Because all thinking that has any substance is rooted in caring. If you don't care about something, your thinking about it is ridiculous. It just kind of wanders about. So there's a physical basis. But also, I didn't mention in this, that also the practice of stabilizing yourself through the breath, And giving yourself a sense of continuity with your breath, in addition to finding continuity through your story, is another helpful thing that practice brings to psychology. Because normally most people in the West find their continuity through their story, but if you start adding ways you find continuity, like the experience of bringing attention to your breath, you start having a continuity that operates independent of whether your story is challenged. So some people, they get a letter and they think, oh, I've lost my job.

[85:16]

But you return to your breath, the disruption isn't as great, because you still feel a continuity. So, coming back to what did you say again? That soft seeing or soft eye is synonymous with the heart. Yes, and I was speaking about the heart. So, this relationship is important in the culture. Buddhism adds this relationship. You're relating to mind and thought as energy, as feeling and as thinking. And although you can't say the mind is located here, the thinking part we feel in this area where all our senses are, and the feeling part we feel in our solar plexus. Solar is nice, the word sun. Our warm place, our solar plexus and our heart is where we feel when we're in love, our heart aches, and where we feel our energy is here. So you can work with these three areas as a practitioner.

[86:17]

bringing them together as three physical locations of mind, the energy end, the feeling end, and the thinking end. So that relates to your, about heart, yeah. The other question is regarding the the Asian vocabularies of the mind and the Western simplification of the mind. And I'm aware that there's over 120 states of consciousness and so on in Buddhist Abhidhamma. But in Western therapy, Psychoanalysis, behaviouristic therapy or humanistic or transpersonal tends to lead the client or work as a catalyst to be able to discriminate more. The more you can discriminate or the more you can make distinction, the better you are able to function in the social world.

[87:21]

So I tend to... It's a kind of different social multiplication of... conscious mind in Western therapies it tends to be, rather than simplifying. Can you clarify for me? In other words, you're saying that the Western psychotherapeutic view or psychological view would be that it's better to be able to make... the more distinctions you can make and be clear about, you tend to function better. Yeah. OK. In what context, you know, you could better behave in a particular way. So, that seemed to be an oversimplifying way of saying it, I guess. Yeah. So, if that's the case, I didn't know that that would be the case, but it makes sense, those distinctions are made by mind from only one base. conscious thinking. And the Asian Buddhist view, the Abhidharma view, is each... there are many bases to minds and each of those bases makes different kind of distinctions.

[88:33]

So the distinctions add up because you have different minds making distinctions.

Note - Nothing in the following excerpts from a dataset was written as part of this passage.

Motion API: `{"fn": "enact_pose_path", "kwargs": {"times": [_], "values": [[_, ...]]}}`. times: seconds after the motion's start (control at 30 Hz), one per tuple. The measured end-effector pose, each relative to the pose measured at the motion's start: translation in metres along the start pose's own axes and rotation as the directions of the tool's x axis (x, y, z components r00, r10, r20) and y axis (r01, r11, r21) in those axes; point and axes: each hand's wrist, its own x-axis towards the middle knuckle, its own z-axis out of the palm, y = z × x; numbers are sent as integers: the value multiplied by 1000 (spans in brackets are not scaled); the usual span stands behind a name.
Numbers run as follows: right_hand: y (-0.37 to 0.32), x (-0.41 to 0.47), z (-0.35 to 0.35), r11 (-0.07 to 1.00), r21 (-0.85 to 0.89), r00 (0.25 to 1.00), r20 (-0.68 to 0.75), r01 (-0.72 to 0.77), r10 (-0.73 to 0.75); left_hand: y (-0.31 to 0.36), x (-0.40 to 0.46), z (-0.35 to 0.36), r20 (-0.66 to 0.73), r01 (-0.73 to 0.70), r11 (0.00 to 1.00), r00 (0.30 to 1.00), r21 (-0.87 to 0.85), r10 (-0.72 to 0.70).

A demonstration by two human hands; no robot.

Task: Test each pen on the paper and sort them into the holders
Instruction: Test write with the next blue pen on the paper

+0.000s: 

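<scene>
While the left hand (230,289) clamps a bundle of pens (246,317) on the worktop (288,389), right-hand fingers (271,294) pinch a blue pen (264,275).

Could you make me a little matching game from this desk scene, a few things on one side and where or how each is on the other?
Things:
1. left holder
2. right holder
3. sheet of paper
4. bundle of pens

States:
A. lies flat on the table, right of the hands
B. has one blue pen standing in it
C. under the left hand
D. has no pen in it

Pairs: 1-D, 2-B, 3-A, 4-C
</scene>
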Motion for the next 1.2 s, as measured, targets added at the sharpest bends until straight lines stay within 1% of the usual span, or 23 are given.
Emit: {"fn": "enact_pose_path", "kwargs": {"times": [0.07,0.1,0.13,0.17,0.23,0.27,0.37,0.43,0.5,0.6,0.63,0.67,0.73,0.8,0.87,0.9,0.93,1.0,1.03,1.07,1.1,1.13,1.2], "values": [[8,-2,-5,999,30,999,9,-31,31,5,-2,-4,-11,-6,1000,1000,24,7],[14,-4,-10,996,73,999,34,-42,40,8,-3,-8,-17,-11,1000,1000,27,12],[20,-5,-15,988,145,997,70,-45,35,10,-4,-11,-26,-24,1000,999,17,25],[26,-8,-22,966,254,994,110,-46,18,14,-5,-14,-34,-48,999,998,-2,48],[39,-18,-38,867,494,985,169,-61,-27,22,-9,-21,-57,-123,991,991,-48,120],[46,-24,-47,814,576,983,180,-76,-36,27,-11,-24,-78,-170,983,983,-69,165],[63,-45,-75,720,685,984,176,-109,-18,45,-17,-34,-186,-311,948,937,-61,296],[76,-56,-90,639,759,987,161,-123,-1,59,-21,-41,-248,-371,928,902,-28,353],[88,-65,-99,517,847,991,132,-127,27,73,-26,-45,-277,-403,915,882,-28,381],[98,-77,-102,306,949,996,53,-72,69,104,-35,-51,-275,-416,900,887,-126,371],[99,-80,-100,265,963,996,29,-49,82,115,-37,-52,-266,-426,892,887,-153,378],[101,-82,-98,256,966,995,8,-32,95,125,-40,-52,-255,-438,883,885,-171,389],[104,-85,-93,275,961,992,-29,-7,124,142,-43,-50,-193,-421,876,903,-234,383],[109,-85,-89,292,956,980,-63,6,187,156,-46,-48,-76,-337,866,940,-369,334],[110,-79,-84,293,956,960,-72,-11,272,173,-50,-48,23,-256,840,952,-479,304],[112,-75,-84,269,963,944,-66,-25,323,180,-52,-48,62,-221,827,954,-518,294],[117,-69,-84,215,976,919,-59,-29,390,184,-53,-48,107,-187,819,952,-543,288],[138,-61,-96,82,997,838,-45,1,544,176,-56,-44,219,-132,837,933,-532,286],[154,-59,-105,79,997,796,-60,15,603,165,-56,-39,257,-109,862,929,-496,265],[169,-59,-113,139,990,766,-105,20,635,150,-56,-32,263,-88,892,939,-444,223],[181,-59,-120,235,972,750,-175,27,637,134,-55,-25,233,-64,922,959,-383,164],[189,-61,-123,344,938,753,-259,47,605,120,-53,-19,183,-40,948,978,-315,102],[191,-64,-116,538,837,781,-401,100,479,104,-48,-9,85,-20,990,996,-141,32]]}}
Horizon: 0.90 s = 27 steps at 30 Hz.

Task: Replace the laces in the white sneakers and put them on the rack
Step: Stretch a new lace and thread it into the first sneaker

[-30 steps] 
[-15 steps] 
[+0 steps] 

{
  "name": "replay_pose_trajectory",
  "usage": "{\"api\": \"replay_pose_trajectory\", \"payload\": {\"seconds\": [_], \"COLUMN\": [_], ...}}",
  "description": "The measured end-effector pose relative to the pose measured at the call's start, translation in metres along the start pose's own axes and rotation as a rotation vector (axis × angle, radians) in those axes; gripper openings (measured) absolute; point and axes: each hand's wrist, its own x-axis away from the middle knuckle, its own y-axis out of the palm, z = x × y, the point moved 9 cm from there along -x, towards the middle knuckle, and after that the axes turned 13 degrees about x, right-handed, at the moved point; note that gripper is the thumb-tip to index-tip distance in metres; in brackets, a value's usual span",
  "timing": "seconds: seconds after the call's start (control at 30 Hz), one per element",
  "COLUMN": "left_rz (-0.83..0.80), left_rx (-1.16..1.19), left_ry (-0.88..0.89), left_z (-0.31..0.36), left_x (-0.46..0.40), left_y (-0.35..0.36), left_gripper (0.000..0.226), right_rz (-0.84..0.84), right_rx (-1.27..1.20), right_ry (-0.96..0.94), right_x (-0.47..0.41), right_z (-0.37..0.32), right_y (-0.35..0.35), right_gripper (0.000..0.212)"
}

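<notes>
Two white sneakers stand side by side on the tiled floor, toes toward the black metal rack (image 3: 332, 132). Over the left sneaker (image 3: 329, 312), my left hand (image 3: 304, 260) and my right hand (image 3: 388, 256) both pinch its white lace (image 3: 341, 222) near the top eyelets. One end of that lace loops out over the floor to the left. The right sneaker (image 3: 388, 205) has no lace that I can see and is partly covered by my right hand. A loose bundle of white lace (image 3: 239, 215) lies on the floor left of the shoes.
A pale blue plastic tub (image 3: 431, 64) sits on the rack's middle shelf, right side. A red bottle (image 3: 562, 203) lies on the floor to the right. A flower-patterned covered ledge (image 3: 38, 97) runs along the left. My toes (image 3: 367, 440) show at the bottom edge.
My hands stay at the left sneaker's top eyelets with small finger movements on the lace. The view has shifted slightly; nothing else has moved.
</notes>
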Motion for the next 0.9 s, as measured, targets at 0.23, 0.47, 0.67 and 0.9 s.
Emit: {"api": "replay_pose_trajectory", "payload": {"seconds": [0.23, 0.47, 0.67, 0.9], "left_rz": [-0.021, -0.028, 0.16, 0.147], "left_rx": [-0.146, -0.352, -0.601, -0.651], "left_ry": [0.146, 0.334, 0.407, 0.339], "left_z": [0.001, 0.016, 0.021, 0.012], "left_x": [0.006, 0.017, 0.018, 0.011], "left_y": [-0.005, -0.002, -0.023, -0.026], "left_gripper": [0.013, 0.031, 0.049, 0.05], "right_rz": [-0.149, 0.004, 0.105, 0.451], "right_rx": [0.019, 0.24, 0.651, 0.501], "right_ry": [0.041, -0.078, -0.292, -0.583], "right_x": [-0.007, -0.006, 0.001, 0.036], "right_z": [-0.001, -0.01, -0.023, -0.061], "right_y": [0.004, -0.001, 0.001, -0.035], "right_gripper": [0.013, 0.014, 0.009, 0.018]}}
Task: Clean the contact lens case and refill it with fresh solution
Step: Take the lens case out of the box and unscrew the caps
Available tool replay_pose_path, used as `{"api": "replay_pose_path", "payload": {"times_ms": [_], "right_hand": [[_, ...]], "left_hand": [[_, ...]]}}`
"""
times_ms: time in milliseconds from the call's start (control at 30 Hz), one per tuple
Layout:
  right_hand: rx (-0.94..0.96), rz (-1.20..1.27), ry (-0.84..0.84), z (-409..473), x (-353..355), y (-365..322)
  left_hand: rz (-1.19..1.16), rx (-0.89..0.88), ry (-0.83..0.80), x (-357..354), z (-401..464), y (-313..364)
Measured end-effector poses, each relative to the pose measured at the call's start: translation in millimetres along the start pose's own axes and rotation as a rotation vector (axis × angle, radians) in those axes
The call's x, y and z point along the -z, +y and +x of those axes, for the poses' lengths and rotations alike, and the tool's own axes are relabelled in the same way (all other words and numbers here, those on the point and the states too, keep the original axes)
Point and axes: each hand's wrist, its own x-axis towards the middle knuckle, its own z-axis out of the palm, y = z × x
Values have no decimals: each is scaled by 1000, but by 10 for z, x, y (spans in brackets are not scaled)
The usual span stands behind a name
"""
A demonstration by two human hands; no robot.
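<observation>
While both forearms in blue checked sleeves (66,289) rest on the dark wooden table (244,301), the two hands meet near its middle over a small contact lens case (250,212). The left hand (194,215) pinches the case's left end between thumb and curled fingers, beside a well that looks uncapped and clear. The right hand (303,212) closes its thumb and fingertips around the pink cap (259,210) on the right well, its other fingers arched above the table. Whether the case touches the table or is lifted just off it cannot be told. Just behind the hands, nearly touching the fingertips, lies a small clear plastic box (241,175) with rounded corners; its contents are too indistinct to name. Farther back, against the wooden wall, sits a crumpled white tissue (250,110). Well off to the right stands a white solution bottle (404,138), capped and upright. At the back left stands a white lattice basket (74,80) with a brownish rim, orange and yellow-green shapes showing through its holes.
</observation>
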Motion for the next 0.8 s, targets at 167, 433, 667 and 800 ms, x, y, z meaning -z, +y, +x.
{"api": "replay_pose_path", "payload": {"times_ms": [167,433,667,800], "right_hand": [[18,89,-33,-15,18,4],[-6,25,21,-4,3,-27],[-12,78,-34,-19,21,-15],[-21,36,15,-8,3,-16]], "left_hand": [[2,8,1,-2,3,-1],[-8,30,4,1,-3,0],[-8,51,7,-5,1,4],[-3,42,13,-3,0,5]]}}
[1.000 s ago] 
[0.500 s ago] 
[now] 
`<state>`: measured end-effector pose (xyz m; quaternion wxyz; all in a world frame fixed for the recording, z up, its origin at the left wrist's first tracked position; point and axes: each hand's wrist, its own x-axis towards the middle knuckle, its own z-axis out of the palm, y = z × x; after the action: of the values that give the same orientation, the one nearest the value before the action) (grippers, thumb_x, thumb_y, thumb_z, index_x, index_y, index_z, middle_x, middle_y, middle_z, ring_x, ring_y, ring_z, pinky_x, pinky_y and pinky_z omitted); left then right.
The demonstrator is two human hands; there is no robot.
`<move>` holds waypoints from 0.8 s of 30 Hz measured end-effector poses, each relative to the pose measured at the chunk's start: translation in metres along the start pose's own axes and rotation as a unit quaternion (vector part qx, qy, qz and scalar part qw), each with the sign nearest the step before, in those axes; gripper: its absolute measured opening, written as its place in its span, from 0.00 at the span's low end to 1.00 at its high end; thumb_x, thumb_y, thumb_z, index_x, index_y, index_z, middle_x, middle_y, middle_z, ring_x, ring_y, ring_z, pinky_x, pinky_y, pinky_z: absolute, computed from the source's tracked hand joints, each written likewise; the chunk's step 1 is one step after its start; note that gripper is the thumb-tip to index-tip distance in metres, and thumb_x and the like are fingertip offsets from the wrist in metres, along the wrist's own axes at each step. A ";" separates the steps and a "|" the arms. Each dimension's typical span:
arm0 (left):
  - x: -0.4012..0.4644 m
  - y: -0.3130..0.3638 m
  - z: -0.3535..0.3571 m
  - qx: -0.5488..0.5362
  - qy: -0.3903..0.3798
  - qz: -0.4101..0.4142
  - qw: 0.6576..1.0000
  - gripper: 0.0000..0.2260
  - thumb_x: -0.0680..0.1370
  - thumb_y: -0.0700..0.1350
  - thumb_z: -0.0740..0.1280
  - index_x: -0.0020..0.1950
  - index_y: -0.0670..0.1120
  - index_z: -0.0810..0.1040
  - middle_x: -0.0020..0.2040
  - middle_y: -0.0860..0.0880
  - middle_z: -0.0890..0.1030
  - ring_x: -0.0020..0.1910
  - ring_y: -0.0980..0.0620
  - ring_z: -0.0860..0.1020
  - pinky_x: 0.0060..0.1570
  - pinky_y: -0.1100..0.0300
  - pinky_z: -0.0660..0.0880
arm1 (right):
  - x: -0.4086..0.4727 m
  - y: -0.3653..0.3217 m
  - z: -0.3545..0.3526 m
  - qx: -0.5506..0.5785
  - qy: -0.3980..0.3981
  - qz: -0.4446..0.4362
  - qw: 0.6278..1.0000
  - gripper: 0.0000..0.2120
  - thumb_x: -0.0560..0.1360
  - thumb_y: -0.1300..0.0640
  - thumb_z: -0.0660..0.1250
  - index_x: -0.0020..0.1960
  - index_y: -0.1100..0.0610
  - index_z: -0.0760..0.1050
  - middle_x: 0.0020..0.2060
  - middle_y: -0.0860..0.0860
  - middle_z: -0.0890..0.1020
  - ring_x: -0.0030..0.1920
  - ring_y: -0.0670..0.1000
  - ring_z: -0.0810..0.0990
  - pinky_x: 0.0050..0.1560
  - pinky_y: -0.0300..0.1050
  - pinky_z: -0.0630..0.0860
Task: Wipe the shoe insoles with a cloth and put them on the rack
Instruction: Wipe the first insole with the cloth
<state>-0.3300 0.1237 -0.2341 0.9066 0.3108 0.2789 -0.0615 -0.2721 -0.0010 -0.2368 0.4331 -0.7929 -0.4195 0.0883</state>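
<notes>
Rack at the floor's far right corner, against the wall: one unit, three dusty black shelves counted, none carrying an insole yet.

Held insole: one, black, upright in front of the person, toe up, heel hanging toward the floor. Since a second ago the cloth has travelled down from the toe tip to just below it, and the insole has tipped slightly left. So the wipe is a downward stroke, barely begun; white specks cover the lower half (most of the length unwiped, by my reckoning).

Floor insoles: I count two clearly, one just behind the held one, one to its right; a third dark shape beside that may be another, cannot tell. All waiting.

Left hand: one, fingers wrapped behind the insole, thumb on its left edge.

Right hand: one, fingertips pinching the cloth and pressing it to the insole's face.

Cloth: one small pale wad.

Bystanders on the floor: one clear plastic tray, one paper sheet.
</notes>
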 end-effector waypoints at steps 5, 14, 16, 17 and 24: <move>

There's not one mind making a lot of distinctions. Anything else? Are we having bladder fever? I'd like to say something about our schedule. First of all, I would like us to start at 2.30 this afternoon instead of 2.00. So far I felt the seminars were too... people's stomachs were too full at 2.00. And at 2.30 there's a little more time or take a break or take a walk or a nap or something if you want. And then we'll go to 5.30 instead of 5. Is that okay with you? I've checked with the authorities. And so I would say that right now we need a break.

[89:36]

And generally the breaks have worked best if they were half an hour. So let's come back at 20 to 12 and we're supposed to go till 12.30, right? So if we come back at 20 to 12, I am open to discussing meditation practice a little bit and then sitting if you'd like. Or we can just sit as you wish. Okay, so let's have a break until 20 to 12 and I will sit with you if that seems to be on the schedule and I would like to. Okay.